= Selective adsorption =

In surface science, selective adsorption is the effect when minima associated with bound-state resonances occur in specular intensity in atom-surface scattering.

In crystal growth, selective adsorption refers to the phenomenon where adsorbing molecules attach preferentially to certain crystal faces.

An example of selective adsorption can be demonstrated in the growth of Rochelle salt crystals. If copper ions are added to solution during the growth process, some crystal faces will slow down as copper apparently becomes a barrier to adsorption. However, by then adding sodium hydroxide to the solution, the preferred crystal faces will change once again.

==Discovery==
Pronounced intensity minima were first observed in 1930 by Theodor Estermann, Otto Frisch, and Otto Stern, during a series of gas-surface interaction experiments attempting to demonstrate the wave nature of atoms and molecules.
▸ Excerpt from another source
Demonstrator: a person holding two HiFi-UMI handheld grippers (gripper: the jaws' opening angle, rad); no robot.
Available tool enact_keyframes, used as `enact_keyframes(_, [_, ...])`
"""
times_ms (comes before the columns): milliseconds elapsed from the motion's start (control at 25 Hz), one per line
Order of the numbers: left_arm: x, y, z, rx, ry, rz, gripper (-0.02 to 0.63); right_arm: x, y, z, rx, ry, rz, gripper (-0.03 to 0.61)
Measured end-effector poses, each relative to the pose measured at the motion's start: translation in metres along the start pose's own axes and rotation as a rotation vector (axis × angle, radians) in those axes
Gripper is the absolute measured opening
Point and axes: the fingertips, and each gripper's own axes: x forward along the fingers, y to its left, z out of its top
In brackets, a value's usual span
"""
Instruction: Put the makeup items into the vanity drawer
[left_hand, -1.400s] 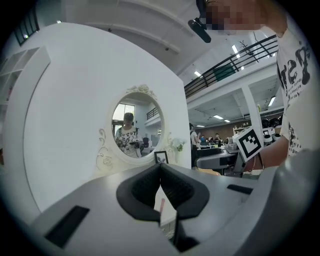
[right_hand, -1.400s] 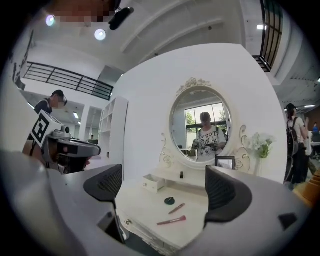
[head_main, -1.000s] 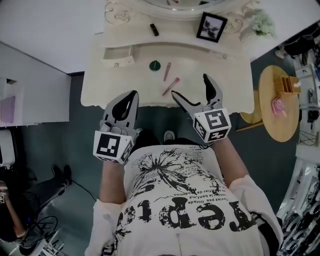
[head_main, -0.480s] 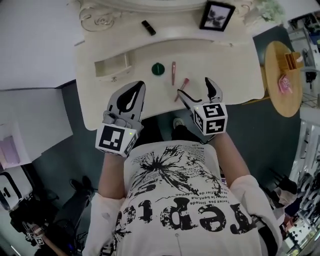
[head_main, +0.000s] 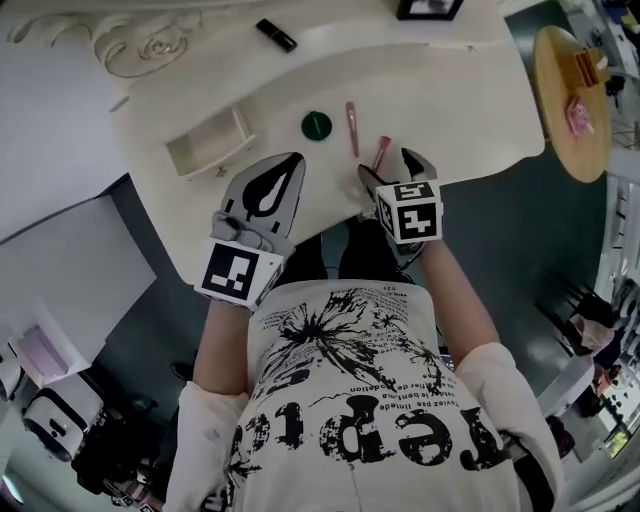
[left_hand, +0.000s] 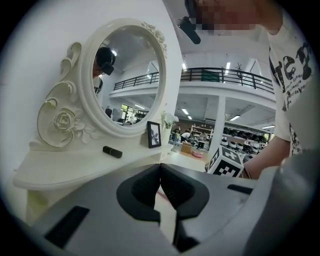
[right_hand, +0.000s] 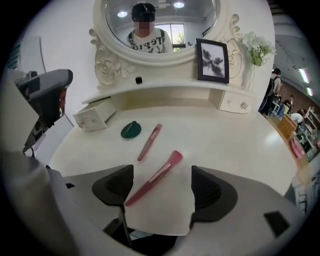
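Note:
On the cream vanity top (head_main: 470, 110) lie a green round compact (head_main: 316, 125) (right_hand: 131, 129), a slim pink tube (head_main: 352, 115) (right_hand: 149, 142) and a pink brush (head_main: 379, 153) (right_hand: 152, 178). A black lipstick (head_main: 275, 35) (left_hand: 112, 151) lies on the raised shelf. The small left drawer (head_main: 205, 142) (right_hand: 94, 116) stands pulled out. My right gripper (head_main: 392, 170) (right_hand: 161, 190) tilts down over the brush. Its jaws have just been closing, with the brush lying between them untouched. My left gripper (head_main: 285, 165) (left_hand: 160, 175) is shut and empty, near the vanity's front edge below the drawer.
An oval mirror (left_hand: 122, 80), a framed picture (right_hand: 213, 60) and white flowers (right_hand: 255, 50) stand at the back. A shut drawer (right_hand: 232, 102) sits at the right. A round wooden side table (head_main: 570, 90) stands to the right of the vanity.
Both grippers have come down and forward to the vanity's front edge. The right one has tipped downward over the pink brush and its jaws stand narrower than before.

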Motion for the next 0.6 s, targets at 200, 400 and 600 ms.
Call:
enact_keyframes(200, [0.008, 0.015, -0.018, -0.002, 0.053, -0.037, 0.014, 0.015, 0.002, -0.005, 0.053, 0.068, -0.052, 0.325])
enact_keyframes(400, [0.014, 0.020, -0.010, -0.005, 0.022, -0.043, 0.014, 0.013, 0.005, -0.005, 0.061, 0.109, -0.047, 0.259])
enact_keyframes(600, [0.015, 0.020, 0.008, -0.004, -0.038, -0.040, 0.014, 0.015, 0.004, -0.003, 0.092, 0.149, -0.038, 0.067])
The phenomenon has been explained in 1936 by John Lennard-Jones and Devonshire in terms of resonant transitions to bound surface states.

==Significance==
The selective adsorption binding energies can supply information on the gas-surface interaction potentials by yielding the vibrational energy spectrum of the gas atom bound to the surface. Starting from the 1970s, it has been extensively studied, both theoretically and experimentally. Energy levels measured with this technique are available for many systems.